_DATA FOR THIS TASK_.
BEGIN

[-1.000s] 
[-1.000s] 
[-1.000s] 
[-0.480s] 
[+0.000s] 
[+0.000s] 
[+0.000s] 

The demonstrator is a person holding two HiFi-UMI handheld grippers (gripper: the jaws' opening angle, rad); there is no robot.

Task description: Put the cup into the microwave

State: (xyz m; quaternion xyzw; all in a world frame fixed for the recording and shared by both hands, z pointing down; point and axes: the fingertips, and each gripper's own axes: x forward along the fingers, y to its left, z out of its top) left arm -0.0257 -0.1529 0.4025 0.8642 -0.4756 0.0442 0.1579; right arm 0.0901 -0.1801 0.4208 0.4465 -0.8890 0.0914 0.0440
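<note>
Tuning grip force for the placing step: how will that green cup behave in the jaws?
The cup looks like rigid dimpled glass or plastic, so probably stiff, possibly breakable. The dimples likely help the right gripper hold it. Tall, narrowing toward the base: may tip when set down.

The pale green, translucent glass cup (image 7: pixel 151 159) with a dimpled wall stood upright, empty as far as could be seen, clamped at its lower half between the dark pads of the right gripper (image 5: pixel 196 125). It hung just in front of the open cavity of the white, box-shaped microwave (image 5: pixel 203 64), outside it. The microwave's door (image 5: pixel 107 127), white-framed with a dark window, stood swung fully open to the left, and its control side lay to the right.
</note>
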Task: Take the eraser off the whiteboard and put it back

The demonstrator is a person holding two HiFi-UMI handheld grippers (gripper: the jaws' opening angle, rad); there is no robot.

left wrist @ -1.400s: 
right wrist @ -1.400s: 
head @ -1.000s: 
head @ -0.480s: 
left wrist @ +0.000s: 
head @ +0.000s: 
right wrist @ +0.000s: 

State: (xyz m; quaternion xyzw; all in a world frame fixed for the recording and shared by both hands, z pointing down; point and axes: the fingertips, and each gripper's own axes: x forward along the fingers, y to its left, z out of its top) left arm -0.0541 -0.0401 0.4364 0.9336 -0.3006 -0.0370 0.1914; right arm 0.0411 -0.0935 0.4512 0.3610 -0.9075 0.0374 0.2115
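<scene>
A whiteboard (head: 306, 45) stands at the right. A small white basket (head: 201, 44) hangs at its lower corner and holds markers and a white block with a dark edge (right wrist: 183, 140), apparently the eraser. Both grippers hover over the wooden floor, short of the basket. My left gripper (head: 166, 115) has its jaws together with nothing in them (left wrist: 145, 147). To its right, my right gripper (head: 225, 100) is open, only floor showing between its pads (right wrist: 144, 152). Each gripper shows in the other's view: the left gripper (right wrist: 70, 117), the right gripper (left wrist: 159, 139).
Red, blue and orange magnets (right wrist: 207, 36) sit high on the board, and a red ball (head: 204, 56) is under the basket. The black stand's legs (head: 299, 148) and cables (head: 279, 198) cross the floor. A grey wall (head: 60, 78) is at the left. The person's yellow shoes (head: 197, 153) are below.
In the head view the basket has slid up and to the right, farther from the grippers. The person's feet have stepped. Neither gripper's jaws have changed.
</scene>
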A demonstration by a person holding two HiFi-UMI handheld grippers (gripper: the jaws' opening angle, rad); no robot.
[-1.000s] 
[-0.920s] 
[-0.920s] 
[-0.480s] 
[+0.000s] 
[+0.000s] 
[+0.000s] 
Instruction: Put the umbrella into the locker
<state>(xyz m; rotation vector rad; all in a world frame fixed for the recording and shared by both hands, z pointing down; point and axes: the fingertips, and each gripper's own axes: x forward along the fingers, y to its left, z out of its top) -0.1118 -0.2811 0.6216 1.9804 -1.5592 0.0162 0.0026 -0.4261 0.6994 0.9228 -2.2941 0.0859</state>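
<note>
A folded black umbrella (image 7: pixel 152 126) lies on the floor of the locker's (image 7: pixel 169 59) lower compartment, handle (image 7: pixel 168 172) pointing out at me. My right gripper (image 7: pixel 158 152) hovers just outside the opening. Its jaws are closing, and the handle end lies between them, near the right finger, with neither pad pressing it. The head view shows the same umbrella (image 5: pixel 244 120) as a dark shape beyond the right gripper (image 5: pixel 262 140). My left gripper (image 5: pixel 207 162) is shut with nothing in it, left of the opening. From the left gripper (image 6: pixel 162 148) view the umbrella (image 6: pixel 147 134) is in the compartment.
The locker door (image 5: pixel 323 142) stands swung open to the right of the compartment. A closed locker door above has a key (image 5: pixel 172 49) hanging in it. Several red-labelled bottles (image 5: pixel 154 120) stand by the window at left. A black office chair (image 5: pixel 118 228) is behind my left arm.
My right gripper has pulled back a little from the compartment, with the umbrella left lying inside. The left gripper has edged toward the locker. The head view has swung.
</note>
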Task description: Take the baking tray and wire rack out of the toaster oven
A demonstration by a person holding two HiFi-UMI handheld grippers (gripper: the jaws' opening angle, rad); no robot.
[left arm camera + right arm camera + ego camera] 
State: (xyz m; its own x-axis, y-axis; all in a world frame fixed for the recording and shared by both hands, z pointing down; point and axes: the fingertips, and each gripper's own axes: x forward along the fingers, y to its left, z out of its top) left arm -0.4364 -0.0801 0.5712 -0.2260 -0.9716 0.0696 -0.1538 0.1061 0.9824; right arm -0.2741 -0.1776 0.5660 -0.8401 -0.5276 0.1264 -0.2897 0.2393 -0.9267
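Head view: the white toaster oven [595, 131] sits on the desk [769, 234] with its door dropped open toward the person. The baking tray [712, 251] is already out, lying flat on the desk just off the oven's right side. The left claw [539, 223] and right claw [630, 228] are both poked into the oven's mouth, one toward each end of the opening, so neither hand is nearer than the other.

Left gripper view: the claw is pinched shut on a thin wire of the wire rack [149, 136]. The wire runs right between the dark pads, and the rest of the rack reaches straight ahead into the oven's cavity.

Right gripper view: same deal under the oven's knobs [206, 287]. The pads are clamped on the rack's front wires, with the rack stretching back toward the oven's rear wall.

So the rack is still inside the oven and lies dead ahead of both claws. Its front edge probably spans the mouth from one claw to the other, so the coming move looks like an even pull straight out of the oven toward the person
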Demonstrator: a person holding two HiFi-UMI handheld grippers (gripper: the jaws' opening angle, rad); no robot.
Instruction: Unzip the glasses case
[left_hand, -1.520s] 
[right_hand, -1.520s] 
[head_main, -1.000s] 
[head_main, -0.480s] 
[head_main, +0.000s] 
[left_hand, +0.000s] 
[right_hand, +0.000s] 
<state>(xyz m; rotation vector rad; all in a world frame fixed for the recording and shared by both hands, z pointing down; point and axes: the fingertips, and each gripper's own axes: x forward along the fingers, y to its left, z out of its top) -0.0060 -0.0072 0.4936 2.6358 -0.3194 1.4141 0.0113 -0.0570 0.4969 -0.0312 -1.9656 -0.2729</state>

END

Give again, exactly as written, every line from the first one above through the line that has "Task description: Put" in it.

_REPLY TO THE TASK_.
[-1.000s] 
[-1.000s] 
[-1.000s] 
[-0.480s] 
[+0.000s] 
[+0.000s] 
[+0.000s] 

The demonstrator is a person holding two HiFi-UMI handheld grippers (gripper: the jaws' opening angle, rad); there is no robot.

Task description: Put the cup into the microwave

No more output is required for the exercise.